There was no slowing down this week. Our project was predominantly Alteryx based – a software we had never used before so this was a real uphill battle! The theme was Education and the task was to find Education data on the Internet, use Alteryx to prepare and collate it then use Tableau to create a Viz.
Fortunately the almighty Alteryx Ace Chris Love provided us with the ammunition to combat the challenge by teaching us about connecting to data, dataset manipulation, data parsing, data blending, web scraping and where to look for help. Always impressed by experts in a subject who are able to pass on their knowledge so well!
As usual, Andy had lined up another prominent figure to speak at the Data School; yes we are becoming a spoiled bunch! This week Tableau CMO, Elissa Fink talked to us about how Tableau is marketed. Elissa was very informative, encouraging and simply magnificent. The more I hear about how Tableau operates, the more I fall in love with it. Tableau’s success has been built on putting us customers and the community first and at the heart of everything they do. And no doubt, they use Tableau themselves in the Marketing team too!
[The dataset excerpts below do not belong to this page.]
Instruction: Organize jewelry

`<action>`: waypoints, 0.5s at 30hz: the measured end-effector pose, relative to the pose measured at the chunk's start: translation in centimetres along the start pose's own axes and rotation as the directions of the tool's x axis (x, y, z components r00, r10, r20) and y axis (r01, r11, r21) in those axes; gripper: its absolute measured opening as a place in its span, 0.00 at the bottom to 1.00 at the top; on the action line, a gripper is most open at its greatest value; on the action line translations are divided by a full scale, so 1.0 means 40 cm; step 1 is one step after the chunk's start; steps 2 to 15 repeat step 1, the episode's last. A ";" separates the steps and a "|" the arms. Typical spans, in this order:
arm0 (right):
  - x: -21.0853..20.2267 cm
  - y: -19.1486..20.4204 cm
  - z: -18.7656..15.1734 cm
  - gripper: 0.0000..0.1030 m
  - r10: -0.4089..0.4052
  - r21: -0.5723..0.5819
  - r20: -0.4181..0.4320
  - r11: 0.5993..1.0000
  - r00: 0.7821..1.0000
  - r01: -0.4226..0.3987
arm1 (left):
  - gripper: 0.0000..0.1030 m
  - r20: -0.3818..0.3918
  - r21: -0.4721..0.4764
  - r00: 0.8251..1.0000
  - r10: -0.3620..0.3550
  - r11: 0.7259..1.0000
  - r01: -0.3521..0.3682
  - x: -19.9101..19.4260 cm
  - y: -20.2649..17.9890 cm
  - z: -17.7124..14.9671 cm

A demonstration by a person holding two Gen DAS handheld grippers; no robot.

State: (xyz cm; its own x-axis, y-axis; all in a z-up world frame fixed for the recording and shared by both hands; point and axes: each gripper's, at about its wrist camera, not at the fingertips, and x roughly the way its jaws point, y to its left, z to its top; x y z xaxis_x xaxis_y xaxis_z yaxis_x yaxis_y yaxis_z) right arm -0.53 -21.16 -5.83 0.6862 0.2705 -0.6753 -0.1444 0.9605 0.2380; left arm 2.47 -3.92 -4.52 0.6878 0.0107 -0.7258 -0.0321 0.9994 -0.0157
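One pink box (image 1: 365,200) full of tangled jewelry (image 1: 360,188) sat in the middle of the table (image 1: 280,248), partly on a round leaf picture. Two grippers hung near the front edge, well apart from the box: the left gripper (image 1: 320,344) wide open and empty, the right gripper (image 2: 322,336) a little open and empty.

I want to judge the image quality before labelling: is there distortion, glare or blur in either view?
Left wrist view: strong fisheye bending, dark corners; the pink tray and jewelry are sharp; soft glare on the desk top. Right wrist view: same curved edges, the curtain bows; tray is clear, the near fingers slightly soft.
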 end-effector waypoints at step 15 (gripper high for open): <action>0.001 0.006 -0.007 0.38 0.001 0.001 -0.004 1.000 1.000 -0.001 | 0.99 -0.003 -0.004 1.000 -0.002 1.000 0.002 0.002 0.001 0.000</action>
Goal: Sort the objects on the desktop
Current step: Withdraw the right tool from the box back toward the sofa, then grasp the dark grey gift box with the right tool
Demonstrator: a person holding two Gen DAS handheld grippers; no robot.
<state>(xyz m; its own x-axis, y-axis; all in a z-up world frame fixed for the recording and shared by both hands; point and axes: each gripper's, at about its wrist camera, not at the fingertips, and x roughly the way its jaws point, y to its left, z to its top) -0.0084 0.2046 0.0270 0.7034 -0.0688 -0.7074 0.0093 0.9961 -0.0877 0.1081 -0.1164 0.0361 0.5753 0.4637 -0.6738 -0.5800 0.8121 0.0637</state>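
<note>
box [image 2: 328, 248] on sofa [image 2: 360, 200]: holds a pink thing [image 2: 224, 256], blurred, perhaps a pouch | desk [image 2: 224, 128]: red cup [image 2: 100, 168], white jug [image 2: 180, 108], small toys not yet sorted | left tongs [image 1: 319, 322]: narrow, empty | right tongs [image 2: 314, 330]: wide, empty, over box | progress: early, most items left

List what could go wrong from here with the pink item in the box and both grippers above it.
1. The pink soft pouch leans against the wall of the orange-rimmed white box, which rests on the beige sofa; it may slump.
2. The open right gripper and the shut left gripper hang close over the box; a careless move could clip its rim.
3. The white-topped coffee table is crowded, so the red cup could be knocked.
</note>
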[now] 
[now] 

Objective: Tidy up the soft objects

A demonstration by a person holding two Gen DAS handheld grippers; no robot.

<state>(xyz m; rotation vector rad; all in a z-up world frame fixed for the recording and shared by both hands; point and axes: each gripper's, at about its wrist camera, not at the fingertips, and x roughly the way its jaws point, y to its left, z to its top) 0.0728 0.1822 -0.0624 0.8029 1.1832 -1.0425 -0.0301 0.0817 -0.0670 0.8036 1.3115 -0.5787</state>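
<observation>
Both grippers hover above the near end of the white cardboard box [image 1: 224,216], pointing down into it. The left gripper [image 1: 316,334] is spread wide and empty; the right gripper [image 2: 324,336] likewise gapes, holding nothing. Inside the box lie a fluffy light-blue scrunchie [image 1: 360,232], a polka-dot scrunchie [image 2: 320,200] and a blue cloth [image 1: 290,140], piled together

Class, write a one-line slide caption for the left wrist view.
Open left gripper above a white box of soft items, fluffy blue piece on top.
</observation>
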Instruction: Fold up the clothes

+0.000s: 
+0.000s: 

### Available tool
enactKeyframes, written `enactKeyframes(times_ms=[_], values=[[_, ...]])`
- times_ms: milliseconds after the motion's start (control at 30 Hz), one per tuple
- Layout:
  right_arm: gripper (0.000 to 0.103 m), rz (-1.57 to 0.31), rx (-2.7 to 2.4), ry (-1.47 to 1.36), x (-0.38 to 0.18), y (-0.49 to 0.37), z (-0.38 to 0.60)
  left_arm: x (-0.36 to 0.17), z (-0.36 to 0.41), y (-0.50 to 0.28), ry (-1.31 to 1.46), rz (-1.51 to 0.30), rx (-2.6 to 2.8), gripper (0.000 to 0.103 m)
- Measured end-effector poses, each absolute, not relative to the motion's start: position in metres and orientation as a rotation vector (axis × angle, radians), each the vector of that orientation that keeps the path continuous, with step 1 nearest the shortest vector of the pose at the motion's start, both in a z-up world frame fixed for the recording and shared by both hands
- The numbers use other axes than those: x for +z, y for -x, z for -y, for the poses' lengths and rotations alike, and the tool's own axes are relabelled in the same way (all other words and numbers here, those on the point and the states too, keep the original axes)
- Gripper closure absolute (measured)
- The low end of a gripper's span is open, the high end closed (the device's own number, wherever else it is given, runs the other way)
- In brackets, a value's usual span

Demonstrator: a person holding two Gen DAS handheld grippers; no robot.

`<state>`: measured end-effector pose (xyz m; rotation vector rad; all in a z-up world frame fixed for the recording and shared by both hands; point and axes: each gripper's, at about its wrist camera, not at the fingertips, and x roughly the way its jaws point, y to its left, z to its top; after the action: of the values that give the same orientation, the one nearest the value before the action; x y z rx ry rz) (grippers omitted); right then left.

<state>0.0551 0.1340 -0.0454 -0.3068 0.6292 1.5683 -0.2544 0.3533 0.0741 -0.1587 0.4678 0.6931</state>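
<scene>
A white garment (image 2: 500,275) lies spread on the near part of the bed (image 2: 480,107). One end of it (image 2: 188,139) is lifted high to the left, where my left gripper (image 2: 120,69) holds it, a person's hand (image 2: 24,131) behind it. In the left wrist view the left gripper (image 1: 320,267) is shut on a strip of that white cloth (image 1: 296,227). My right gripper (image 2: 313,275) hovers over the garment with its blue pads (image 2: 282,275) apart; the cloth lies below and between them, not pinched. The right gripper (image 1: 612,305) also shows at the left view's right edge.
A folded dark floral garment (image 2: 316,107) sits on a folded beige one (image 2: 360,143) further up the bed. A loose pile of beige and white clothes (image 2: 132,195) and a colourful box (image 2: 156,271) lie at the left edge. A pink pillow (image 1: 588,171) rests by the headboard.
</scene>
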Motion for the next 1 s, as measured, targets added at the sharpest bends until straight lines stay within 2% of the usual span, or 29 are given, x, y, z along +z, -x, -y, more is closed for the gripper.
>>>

During the week we were also fortunate to have Laszlo Zsom talk us through the differences in table joins between Alteryx, Tableau and SQL as well as consultants Mike Lowe and Robin Kennedy who further prepared us for the Tableau Desktop Qualified Associate exam by delivering some more Tableau training.
Back to Alteryx. My aim for this project was to drive more insight from The Compete University Guide’s university ranking tables. I wanted to import all 9 years worth of league tables by the 67 subjects along with the overall league table for every year, meaning I needed to import 9 x 68 = 612 league tables. Now imagine going to each and every one of those 612 web pages, copying and pasting the tables, removing and column headers, making sure all the data was in the right format and so on. The whole process would be boring and repetitive and would’ve taken days if not weeks to complete! Luckily, I was able to do this in no time once I figured out how to use Alteryx.
To begin with, I notice a pattern emerging with all the URLs:
- Overall table for 2016 – no year at the end
- Overall tables by year – year at the end
- Subject tables for 2016 – no year at the end
- Subject tables by year – year at the end
My first task therefore was to generate all 612 URLs using the first part of the URL, which they all had in common, and XML elements for all 67 subjects. I got the XML elements by right clicking on the webpage that displayed all the hyperlinks to the subject league tables and clicking on ‘view source code.’
Below is the workflow I created in Alteryx to generate all 612 URLs.
I used import.io to extract the 612 league tables of data. My next task was to extract the subject names and years from the URLs, I was thinking one step ahead here, as I knew I needed a column for Subject and Year so the end user can filter the league tables by these two variables. This led me to create the workflow below.
The rest was straightforward. I used Tableau to create my Viz. Click here to interact with it on Tableau Public. It allows you to see the number of universities you specify ranked and on a map by year, subject and one of four indicators, explained here on their website.
Quite astonished I was able to do this! Previously thought you had to be a hardcore programmer to do things like web scraping! Excited by the possibilities of using Alteryx in combination with Tableau, especially since we accomplished so much in so little time using Alteryx!